Entries taken from a collection
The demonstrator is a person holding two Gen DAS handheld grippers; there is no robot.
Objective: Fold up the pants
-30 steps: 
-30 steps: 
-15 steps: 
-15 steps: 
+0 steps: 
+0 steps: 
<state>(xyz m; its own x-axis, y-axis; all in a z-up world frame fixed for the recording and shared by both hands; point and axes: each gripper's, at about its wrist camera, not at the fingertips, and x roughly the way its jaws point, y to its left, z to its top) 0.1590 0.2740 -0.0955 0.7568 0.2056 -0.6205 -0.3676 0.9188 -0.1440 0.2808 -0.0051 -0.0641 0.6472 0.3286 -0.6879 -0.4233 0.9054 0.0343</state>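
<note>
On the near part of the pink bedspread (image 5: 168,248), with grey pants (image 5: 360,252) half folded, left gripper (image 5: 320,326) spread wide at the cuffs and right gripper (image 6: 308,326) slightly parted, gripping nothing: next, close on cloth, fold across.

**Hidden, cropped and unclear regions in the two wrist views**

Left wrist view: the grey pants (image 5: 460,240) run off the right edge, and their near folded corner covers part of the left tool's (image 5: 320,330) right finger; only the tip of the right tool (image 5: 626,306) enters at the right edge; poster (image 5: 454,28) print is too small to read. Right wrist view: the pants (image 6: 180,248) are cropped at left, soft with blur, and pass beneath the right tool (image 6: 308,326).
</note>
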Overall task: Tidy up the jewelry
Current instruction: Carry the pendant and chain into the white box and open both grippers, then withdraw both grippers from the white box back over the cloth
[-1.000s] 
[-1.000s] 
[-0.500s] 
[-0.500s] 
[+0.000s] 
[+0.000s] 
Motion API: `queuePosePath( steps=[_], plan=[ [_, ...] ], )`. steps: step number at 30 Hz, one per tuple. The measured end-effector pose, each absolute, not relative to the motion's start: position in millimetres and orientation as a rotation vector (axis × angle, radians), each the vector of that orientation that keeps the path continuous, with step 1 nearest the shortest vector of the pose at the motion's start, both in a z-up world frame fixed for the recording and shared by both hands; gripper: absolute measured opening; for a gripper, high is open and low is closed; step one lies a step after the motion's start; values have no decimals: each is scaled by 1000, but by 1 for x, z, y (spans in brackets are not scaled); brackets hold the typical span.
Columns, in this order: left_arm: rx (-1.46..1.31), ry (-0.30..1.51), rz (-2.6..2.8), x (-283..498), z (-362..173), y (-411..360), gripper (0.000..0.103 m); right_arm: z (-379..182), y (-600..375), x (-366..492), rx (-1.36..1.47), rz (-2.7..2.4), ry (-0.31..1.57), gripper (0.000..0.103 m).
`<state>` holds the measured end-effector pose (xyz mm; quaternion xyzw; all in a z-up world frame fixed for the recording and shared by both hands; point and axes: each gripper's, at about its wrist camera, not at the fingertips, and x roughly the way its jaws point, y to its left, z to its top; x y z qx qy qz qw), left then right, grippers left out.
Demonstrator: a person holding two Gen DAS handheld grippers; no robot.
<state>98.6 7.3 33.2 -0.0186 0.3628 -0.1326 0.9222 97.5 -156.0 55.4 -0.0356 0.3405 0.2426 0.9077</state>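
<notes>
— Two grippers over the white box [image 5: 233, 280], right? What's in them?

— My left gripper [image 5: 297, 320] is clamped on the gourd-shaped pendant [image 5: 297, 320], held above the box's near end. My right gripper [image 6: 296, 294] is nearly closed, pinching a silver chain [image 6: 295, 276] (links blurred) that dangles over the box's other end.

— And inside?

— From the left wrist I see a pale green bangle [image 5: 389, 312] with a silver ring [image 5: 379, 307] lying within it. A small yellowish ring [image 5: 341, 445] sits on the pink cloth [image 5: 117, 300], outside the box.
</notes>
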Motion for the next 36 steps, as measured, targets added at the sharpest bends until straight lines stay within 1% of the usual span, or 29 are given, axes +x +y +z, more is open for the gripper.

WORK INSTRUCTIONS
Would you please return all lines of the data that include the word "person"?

TASK RESPONSE
The demonstrator is a person holding two Gen DAS handheld grippers; there is no robot.
Demonstrator: a person holding two Gen DAS handheld grippers; no robot.

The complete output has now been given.